Budd-Chiari Syndrome

Budd–Chiari Syndrome (BCS) — Disease Characteristics Research Report

2026-05-06
Falcon MONDO:0010947 Model: Edison Scientific Literature 53 citations

Budd–Chiari Syndrome (BCS) — Disease Characteristics Research Report

Executive summary

Budd–Chiari syndrome (BCS) is hepatic venous outflow tract obstruction (HVOTO) causing hepatic congestion, portal hypertension, and progressive fibrosis/cirrhosis, defined in the absence of right heart failure or constrictive pericarditis. It is rare (typically ~0.35–0.8 cases per million per year in Europe) but clinically high impact; most patients have an underlying prothrombotic condition—especially myeloproliferative neoplasms (MPN) with JAK2 V617F—and contemporary management relies on anticoagulation plus endovascular restoration/decompression (angioplasty/stent or TIPS), with transplantation reserved for refractory/advanced disease. (valla2018budd–chiarisyndromehepaticvenous pages 1-2, ollivierhourmand2018theepidemiologyof pages 1-2)


1. Disease information

1.1 Definition and overview (current understanding)

  • Definition: BCS is partial or complete impairment/obstruction of hepatic venous drainage/outflow (from small hepatic venules to the IVC/right atrium), excluding obstruction due to right-sided heart failure or constrictive pericarditis. (porrello2023buddchiarisyndromeimaging pages 1-2, valla2018budd–chiarisyndromehepaticvenous pages 1-2)
  • Synonyms / alternative names:
  • Hepatic venous outflow tract obstruction (HVOTO) (valla2018budd–chiarisyndromehepaticvenous pages 1-2)
  • Hepatic vein thrombosis (commonly used clinically; BCS is a form of hepatic venous thrombosis) (valla2018budd–chiarisyndromehepaticvenous pages 1-2)
  • Classification (etiologic):
  • Primary BCS: obstruction from thrombosis (or evolution to fibrotic stenosis) within hepatic veins/IVC. (porrello2023buddchiarisyndromeimaging pages 1-2, valla2018budd–chiarisyndromehepaticvenous pages 1-2)
  • Secondary BCS: obstruction from external compression or tumor invasion/encasement. (porrello2023buddchiarisyndromeimaging pages 1-2, valla2018budd–chiarisyndromehepaticvenous pages 1-2)

1.2 Key identifiers/codes (from retrieved sources)
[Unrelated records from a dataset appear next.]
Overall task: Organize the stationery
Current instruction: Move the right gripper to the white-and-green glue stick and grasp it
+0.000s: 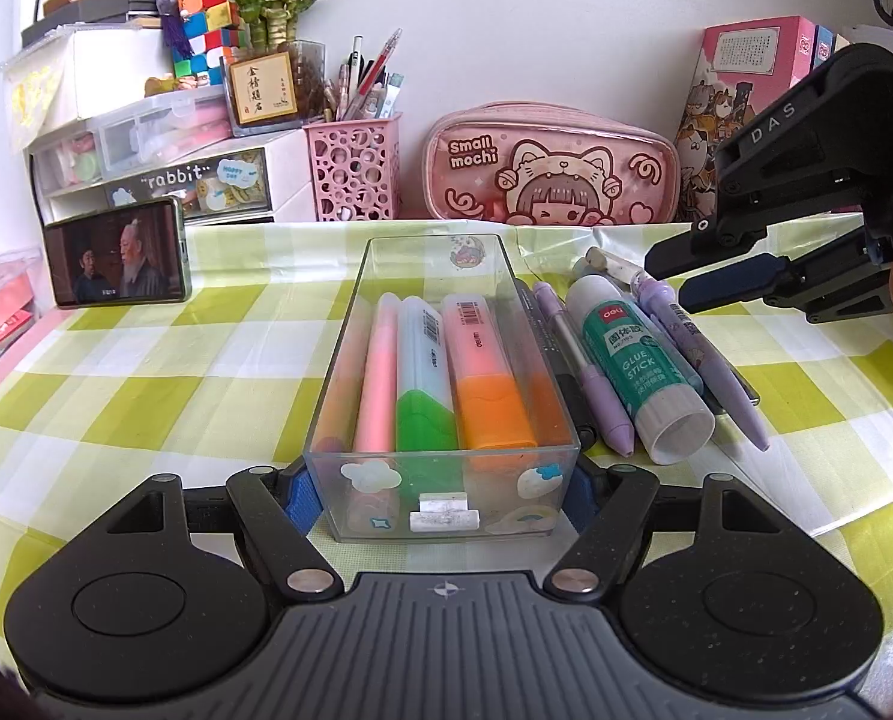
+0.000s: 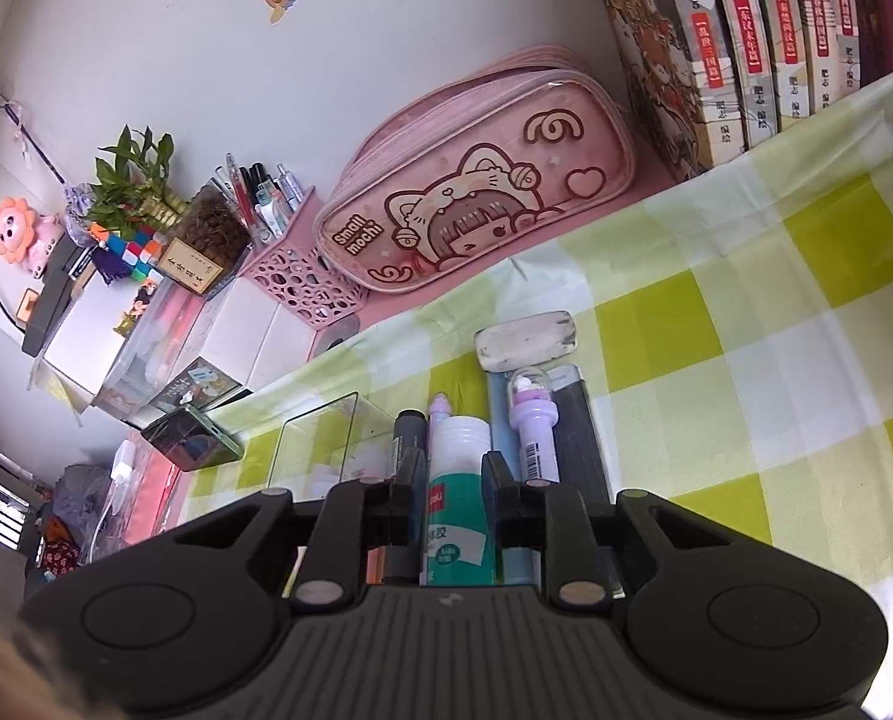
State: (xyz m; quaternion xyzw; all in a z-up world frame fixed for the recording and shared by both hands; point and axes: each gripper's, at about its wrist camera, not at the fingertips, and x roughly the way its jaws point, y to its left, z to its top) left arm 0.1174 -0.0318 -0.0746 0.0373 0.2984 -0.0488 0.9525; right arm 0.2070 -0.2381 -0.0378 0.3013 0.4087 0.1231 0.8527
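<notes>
Squarely between right jaws: glue stick (image 2: 460,480)

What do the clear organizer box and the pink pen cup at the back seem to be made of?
Clear organizer box: likely rigid glossy plastic, see-through, highlighters visible through its walls. Pink pen cup: probably moulded matte plastic, with a pattern of round cut-outs.
</notes>
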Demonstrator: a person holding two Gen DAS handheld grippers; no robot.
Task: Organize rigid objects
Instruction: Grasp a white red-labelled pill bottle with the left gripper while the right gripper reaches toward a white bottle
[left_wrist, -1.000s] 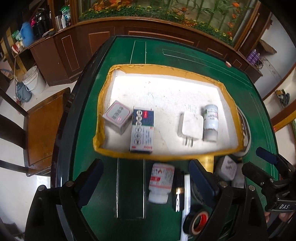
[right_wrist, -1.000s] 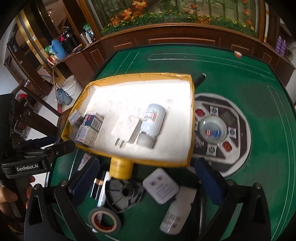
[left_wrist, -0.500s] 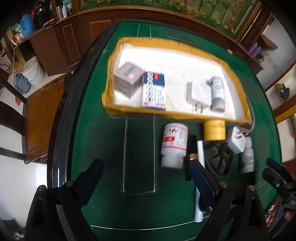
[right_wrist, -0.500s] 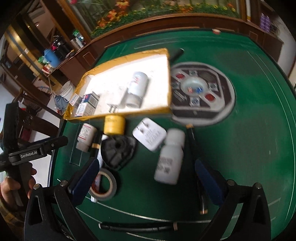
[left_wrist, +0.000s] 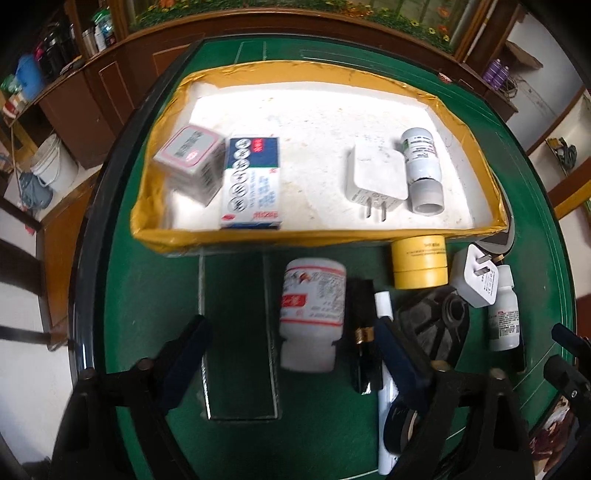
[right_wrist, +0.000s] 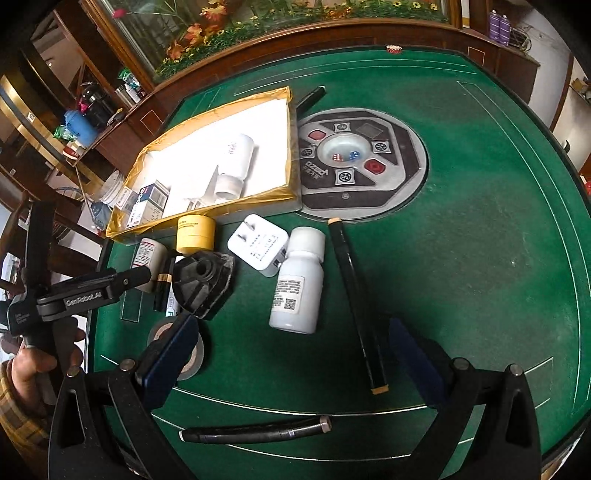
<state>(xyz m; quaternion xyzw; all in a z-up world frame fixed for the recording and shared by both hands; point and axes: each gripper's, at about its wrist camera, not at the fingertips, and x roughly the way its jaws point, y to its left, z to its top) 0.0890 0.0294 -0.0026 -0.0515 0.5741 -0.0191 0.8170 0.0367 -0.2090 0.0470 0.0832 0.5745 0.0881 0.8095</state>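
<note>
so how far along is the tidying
Partly done: two boxes, a charger and a grey bottle lie in the tray. The left tool is closing around the red-label bottle, not yet gripping. Left: tape, plug, white bottle, pens.

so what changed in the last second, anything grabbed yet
Nothing grabbed yet. The left tongs have come down over the red-labelled white bottle, which lies between their closing fingers, not yet pinched. The right tongs have swung from the tray side to above the white bottle, still open. The tray's contents and the loose items on the table stayed put.
</note>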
  • ICD-10: I82.0 used for BCS case ascertainment in French national hospital discharge data. (ollivierhourmand2018theepidemiologyof pages 2-3)
  • MeSH / OMIM / Orphanet / MONDO: Not directly extractable from the retrieved texts in this run; therefore not reported here.

1.3 Evidence source type

Most information in this report comes from aggregated disease-level resources (systematic reviews, national cohorts, guidelines) plus selected case reports for rarer etiologies and prevention messaging. (porrello2023buddchiarisyndromeimaging pages 1-2, ollivierhourmand2018theepidemiologyof pages 1-2, joueidi2024transjugularintrahepaticportosystemic pages 1-2)


2. Etiology

2.1 Disease causal factors (mechanistic categories)

2.2 Risk factors (with quantitative data where available)

2.2.1 MPN and somatic mutations (JAK2/CALR/MPL)

2.2.2 Inherited thrombophilias and APS/PNH/Behçet

2.2.3 Hormonal and reproductive factors

  • France cohort (women of child-bearing age): recent oral contraceptive use 36 (35.0%). (ollivierhourmand2018theepidemiologyof pages 5-5)
  • Valla 2009 (primary BCS expert review): explicitly recommends stopping oral contraceptives and other hormonal therapy as part of management/risk reduction. (valla2009primarybuddchiarisyndrome. pages 6-7)

2.2.4 Local inflammatory/mechanical factors and secondary causes

  • France discharge database: among primary BCS incident cases, local factors were prominent in coding (e.g., 38.3% local factors among those with risk-factor ICD-10 codes), highlighting potential differences between referral-cohort phenotyping and administrative coding. (ollivierhourmand2018theepidemiologyof pages 5-5)
  • Secondary BCS example: extraluminal compression from a hydatid cyst is described as a rare but fatal cause in an endemic-area case report. (ollivierhourmand2018theepidemiologyof pages 3-5)

2.3 Protective factors

No specific genetic protective variants were identified in the retrieved texts. Protective/mitigating factors are mainly treatment-based (anticoagulation, cytoreduction, restoration of outflow). (magaz2020buddchiarisyndromeanticoagulation pages 1-2, martens2015buddchiarisyndrome pages 5-7)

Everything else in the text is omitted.